## WORK TO COMPLETE
Transcribe word for word the lines below from the line with "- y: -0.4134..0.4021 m" through the line with "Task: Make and", ends included.
________________
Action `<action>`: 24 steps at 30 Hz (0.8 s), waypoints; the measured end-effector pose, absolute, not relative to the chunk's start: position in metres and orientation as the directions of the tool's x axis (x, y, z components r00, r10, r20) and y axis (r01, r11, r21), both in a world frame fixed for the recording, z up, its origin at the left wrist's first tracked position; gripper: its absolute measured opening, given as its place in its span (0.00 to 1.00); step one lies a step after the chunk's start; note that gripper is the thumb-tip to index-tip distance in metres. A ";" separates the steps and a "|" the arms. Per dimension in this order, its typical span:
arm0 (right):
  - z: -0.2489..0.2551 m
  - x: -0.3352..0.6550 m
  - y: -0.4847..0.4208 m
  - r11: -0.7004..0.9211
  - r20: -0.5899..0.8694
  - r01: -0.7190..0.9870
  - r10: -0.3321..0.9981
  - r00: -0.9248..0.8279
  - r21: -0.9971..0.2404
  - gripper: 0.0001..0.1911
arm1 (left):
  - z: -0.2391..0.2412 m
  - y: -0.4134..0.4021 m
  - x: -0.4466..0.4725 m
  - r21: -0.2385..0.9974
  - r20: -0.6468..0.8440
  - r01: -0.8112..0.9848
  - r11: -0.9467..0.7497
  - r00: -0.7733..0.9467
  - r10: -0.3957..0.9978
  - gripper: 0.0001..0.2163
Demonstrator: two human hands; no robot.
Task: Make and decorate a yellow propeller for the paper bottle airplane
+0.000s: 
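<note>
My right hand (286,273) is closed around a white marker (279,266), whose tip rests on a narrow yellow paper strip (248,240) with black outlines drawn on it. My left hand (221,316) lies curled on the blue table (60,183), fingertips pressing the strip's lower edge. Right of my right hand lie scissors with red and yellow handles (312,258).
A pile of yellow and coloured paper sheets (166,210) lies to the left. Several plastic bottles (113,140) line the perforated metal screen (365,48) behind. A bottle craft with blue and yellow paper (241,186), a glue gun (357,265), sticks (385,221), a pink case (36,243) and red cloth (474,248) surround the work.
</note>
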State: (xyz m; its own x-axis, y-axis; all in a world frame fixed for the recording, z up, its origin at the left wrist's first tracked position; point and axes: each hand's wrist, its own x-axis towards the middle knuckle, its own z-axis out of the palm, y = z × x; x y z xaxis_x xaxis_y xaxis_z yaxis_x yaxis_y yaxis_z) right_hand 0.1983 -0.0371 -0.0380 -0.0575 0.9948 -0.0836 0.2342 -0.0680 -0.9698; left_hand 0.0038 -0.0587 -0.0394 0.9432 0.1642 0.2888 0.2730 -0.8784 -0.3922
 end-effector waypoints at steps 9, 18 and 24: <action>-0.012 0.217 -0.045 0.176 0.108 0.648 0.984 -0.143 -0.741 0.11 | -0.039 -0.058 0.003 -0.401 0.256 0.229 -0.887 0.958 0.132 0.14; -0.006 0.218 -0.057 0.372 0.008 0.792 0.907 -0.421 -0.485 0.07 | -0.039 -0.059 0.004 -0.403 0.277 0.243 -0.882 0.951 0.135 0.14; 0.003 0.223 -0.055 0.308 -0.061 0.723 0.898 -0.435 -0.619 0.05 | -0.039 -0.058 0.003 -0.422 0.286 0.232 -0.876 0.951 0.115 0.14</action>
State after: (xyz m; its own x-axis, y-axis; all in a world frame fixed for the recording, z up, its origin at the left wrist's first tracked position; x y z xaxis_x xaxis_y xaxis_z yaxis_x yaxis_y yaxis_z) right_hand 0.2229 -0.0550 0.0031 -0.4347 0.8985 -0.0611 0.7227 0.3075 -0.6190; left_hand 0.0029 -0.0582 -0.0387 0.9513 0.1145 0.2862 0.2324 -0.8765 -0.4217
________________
## EXERCISE ANSWER
  - y: -0.4134..0.4021 m
  - x: -0.4466..0.4725 m
  - r21: -0.2385..0.9974
  - r20: -0.6468..0.8440
  - r01: -0.8112..0.9848
  - r11: -0.9467..0.7497
  - r00: -0.7733..0.9467
  - r10: -0.3957..0.9978
  - gripper: 0.0001..0.2163
Demonstrator: two human hands; no robot.
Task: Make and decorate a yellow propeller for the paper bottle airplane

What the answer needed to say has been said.